On 15 December 2025 Emma Woollacott, in Forbes, referred to a new study that shows that 7 in 10 women human rights defenders, activists and journalists have experienced online violence in the course of their work. Produced through the UN Women’s ACT to End Violence against Women program and supported by the European Commission, “Tipping point: The chilling escalation of violence against women in the public sphere” draws on a global survey of women from 119 countries.
Along with online threats and harassment, more than 4 in 10 have experienced offline harm linked to online abuse — more than twice as many as in 2020, the researchers found. This can range from verbal harassment right up to physical assault, stalking and swatting.
“These figures confirm that digital violence is not virtual — it’s real violence with real-world consequences,” said Sarah Hendricks, director of policy, programme and intergovernmental division at UN Women.
“Women who speak up for our human rights, report the news or lead social movements are being targeted with abuse designed to shame, silence and push them out of public debate. Increasingly, those attacks do not stop at the screen — they end at women’s front doors. We cannot allow online spaces to become platforms for intimidation that silence women and undermine democracy.”
And AI is only making things worse, with almost 1 in 4 women human rights defenders, activists and journalists having experienced AI-assisted online violence, such as deepfake imagery and manipulated content. This is most often the case for writers and public communicators who focus on human rights issues, such as social media content creators and influencers, for whom the figure reaches 30%.
“Gender-based online violence is not a new phenomenon, but its scale certainly is,” said report co-author Lea Hellmueller, associate professor in journalism at City St George’s and associate dean for research in the School of Communication and Creativity.
“AI tools enable the production of cheaper and faster abusive content, which is detrimental to women in public life — and beyond,” Hellmueller added.
Tech firms are partly responsible, the researchers said, with the report calling for better tools to identify, monitor, report and fend off AI-assisted online violence. The researchers also want to see more legal and regulatory mechanisms to force tech firms to prevent their technologies being deployed against women in the public sphere.

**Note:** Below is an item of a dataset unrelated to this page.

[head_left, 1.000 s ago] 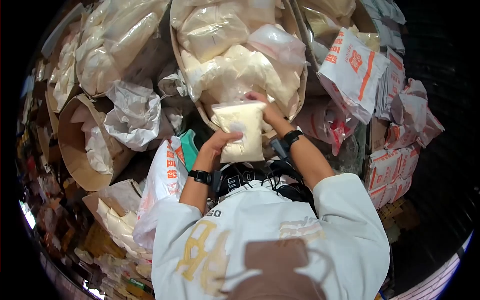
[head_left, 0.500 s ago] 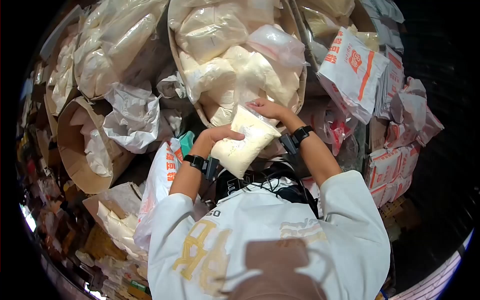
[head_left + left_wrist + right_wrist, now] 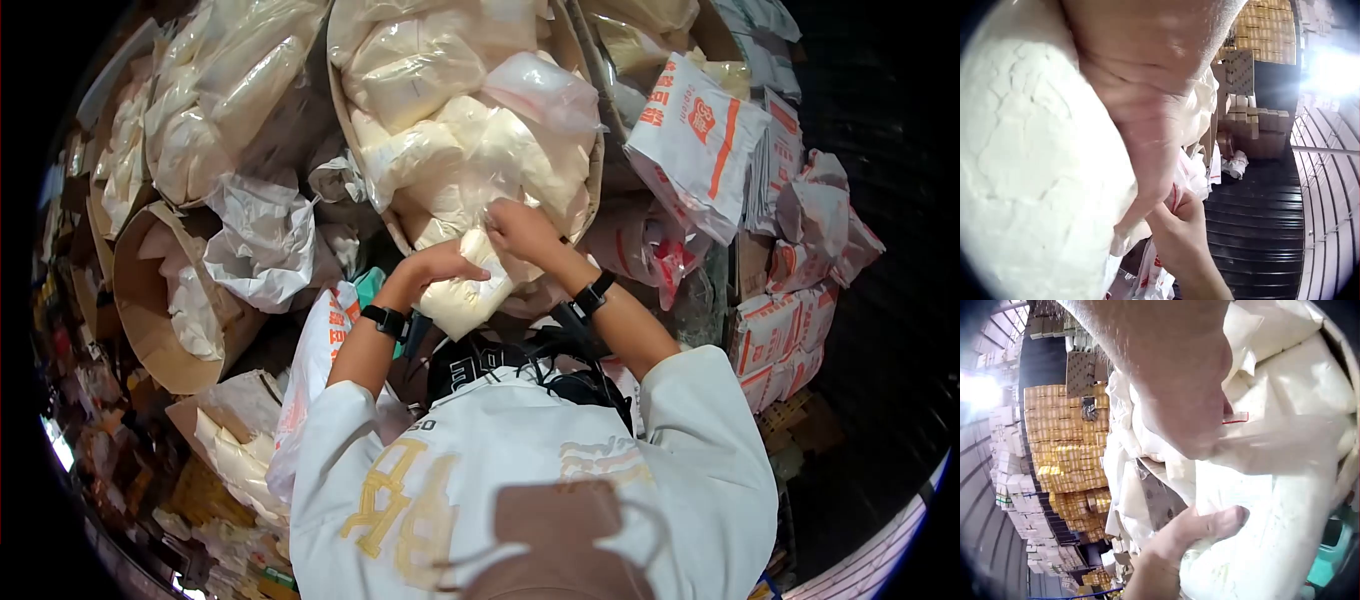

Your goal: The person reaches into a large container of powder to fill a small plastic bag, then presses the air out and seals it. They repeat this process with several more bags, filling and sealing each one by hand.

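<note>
A clear bag of cream-coloured powder (image 3: 462, 300) is held in front of the torso, tilted, at the near rim of a large open drum. The left hand (image 3: 447, 263) grips it from the left side, thumb across its face; the right wrist view shows that thumb on the bag (image 3: 1260, 531). At the bag's upper end the right hand (image 3: 527, 232) has curled fingers pinching the clear plastic top. In the left wrist view the bag (image 3: 1035, 169) fills the left side, and the right hand (image 3: 1179, 234) appears beyond the left one. The right fingertips are partly hidden.
The drum (image 3: 597, 190) holds several filled clear bags (image 3: 420, 70). A tipped drum (image 3: 150, 320) with crumpled white bags lies to the left. White bags with red print (image 3: 700, 140) are stacked at the right. A green object (image 3: 1329, 553) shows beside the bag.
The bag was upright, then tilted, and is now lower and partly turned under the hands. The right hand has moved from behind the bag's top to its upper end, its fingers now curled.
</note>
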Tool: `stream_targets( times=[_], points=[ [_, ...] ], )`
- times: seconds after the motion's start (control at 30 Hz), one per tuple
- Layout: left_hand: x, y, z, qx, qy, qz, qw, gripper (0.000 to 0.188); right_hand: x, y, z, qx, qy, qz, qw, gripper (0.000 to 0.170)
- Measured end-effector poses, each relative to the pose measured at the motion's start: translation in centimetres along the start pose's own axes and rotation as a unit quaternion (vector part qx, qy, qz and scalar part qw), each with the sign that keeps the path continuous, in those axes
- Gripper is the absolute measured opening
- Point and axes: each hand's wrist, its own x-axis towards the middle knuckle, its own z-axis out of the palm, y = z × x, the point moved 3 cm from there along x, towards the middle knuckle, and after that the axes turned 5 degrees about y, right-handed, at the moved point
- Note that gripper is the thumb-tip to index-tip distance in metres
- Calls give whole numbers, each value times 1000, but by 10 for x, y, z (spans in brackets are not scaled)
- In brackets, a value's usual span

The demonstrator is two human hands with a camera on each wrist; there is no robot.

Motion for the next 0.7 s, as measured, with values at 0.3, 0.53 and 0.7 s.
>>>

“Our next steps include publishing data from the survey about the opportunities for, and barriers to, law enforcement and legal redress for survivors of online violence,” said Julie Posetti, chair of the Centre for Journalism and Democracy at City St George’s, University of London, one of the authors of the report. “We will also focus on creative efforts to counter gender-based online violence and policy recommendations to help hold the Big Tech facilitators of this dangerous phenomenon accountable.”
Patricia Egessa, Director of Global Communications, published this NGO assessment:
Looking back at the year 2000 from a gender justice perspective is sobering. The previous decade had famously been declared as ‘the end of history’ by Western male political pundits. But women knew better. As conflicts continued to rage with devastating and disproportionate impacts on women and families, gender justice activists decided history still had some way to go and demanded a central role in peacebuilding. Their efforts galvanized the adoption of the pathbreaking UN Resolution 1325, which established the Women, Peace and Security (WPS) agenda.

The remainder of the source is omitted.